This little plant is a daisy 10-20cm high and 20-40cm wide and would make a great cottage garden plant in a shaded position during summer. It would also be good in a rockery or pot which is where I have it. I haven’t been confident about trying it in the ground. Now that I know how easily it is propagated I can try it in the ground. It is a little perennial in that it dies down during the heat of summer to reappear in autumn. It spreads rapidly by suckering and is the plant featured in the previous post. It needs root protection which can be achieved with gravel or stones or an organic mulch.
The flowers are mauve, 2-3cm across, and held above the leaves. It flowers in spring and autumn. It does best in cooler climates but is worth trying where a good mulch can be applied. It is frost tolerant to -5C. Snails and slugs love it, so precautions need to be taken. If the plant becomes tatty, cut the leaves off above the crown and fertilise and water.
Sorting plants today, I came across some native daisies and violets and grasses which were very tight in their pots. There were multiple plants jammed in as the original plant had multiplied over the past year. The way to deal with them is to divide the pot full and repot the smaller bits or plant straight into the garden. The same applies for a clump that has got out of hand in the garden. A spade can be used to dig up a section which can be divided into smaller portions, some to replant and others to pot on to give away to appreciative folk or placed on a fund raising stall. Let the plants settle and grow on for a few weeks before doing this. Now would be a good time to divide and repot if plants are intended as Christmas gifts. The plant in the photos is a daisy Brachyscome tenuiscapa variety pubescens.
The process is simple. Gather a serrated edged knife (like an old bread knife), secateurs, pots and potting mix and something with which to label the plant. Up end the pot and remove the whole clump. Examine the root ball to see where the divisions might be made.
It is often easier to shake the potting mix from the roots so that individual small plants can be seen. Use knife or secateurs to cut between each plant, ensuring that some roots remain on each piece. If there are no roots on some good pieces place them in some propagating mix and treat as a cutting. The other pieces can be repotted or planted out.
I met one of the Australian Plant Society members at the garden that is going to be bulldozed. We had to make an educated guess as to where the damage is going to be done. There are a lot of plants involved in the area.
One of the first and easiest tasks was to dig up a little daisy, Brachsycome formosa.
This is quite a small plant which multiplies by suckering.
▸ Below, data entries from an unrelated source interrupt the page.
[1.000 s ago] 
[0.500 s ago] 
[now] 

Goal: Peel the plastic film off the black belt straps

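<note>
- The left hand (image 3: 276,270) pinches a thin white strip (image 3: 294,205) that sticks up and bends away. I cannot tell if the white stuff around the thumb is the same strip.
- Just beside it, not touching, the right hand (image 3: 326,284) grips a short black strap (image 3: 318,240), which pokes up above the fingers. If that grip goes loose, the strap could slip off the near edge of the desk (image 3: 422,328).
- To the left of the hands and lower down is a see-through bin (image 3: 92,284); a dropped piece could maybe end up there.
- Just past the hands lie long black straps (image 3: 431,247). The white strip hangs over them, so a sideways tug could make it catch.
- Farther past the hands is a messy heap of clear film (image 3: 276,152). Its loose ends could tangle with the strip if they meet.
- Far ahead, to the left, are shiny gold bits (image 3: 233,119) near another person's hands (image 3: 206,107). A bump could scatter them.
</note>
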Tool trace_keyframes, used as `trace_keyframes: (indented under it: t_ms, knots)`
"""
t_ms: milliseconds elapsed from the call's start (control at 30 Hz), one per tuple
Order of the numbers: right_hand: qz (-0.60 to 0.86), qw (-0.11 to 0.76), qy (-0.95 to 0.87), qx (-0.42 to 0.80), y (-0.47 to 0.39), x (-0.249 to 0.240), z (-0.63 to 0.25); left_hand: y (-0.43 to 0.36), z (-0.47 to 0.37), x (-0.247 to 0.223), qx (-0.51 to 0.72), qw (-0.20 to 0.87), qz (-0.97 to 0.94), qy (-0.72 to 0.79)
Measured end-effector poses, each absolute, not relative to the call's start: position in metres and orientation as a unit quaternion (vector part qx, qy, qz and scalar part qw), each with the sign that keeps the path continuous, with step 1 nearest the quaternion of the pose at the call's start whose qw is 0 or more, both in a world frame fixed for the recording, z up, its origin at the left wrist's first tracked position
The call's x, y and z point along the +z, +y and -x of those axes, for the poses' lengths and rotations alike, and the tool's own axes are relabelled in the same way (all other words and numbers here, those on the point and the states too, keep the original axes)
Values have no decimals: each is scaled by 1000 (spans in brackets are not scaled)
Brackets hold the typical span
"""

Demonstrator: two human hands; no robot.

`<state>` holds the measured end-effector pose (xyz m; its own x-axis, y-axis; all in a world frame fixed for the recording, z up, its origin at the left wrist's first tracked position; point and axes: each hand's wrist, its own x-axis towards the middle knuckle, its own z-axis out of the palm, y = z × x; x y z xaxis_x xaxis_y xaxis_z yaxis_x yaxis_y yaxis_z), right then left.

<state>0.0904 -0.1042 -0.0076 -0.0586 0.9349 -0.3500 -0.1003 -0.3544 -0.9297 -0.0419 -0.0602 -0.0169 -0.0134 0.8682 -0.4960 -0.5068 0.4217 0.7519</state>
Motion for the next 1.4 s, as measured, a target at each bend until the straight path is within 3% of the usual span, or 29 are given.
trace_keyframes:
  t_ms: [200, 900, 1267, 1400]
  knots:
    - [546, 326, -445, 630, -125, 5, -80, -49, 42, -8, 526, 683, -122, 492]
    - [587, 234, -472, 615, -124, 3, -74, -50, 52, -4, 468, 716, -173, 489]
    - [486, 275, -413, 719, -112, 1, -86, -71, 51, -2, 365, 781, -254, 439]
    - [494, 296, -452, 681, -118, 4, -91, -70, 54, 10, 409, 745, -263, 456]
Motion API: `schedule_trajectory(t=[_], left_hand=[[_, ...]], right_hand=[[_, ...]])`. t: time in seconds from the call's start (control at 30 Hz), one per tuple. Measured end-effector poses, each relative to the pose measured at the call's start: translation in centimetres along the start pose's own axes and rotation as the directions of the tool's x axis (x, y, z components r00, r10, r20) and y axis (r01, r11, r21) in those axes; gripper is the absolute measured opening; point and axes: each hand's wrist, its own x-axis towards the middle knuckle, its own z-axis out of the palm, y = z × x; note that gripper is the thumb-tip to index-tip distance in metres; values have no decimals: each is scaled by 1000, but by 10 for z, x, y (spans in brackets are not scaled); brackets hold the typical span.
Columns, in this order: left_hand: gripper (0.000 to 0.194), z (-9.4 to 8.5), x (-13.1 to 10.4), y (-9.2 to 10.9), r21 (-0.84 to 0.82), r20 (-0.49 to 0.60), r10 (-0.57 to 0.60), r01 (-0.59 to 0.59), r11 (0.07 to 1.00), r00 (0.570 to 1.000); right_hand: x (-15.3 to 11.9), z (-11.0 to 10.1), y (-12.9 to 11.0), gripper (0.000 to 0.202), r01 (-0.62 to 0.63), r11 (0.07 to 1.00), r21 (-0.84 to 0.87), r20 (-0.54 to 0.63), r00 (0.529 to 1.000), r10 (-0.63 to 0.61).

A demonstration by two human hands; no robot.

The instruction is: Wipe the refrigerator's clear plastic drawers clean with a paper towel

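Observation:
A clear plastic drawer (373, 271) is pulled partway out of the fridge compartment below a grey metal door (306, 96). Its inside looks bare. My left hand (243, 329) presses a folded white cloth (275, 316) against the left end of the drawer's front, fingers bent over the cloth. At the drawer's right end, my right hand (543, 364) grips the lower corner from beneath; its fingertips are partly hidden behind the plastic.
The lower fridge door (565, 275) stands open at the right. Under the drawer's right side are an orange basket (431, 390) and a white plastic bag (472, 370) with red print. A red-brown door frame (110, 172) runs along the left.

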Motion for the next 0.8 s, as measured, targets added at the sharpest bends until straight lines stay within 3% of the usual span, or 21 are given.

I have probably not given it the correct name. The Australian Daisy Study Group book on Brachyscomes calls this plant Brachyscome affinity formosa, meaning it is like it (known as Pilliga Daisy) but not quite. This one has a pretty mauve flower whereas Pilliga Daisy is cerise pink. It sends up new shoots away from the original plant. It is remarkably hardy. It survives by dying back during the heat of the summer, reappearing after autumn rains. We found dozens of little plants, some of which we potted with a view to relocating in the garden and others to pot at home as insurance. Considering the low rainfall here, this little plant is worth trying.
This is a deep yellow daisy common around here. The seed germinates readily and the flowers create a delightful display. They are generally an annual but some can persist as a perennial if the season has been good. A good season like we had last year saw masses of the plants and a great floral display. Nowhere near the same number of plants this year but those that are there are beginning to flower.
We saw some of these plants along the board walk at St Kilda the other day. There is a form that grows here known as the ‘Mallee’ form subspecies dissectifolia. The one at St Kilda would be the coastal form.
They grow to a height of 40-60cm. They need full sun and good drainage. There is also a Forest form which grows in Victoria, New South Wales and Queensland. This form grows to 1m tall by about 80cm wide, with large leaves 4-15cm long. Tip pruning produces a bushier plant.
I think these would be great as a bedding plant in gardens. They flower for months.
I do like daisies. All sorts of daisies, including those that are not native to Australia. It was with excitement that I noticed the dark mauve flowers on my small Olearia magniflora, with some buds still to open. Mine doesn’t do as well as those we saw along the side of the road on the way back to Meribah in SA, after an excursion in Murray-Sunset National Park in Victoria. We call this park ‘Sunset’ as it was known by that name to the locals near where husband lived as a child. The Victorian Border could be seen from the property.
Olearia magniflora is a small shrub to about a metre high and half a metre wide. It seems to grow in the dappled shade of mallee trees. Even though this is growing in a relatively tough environment, they are not the easiest to grow in a garden situation. Many of these plants resent too much moisture and exposure to wild winds. Hardy is a word that has different meanings to people depending on where they live.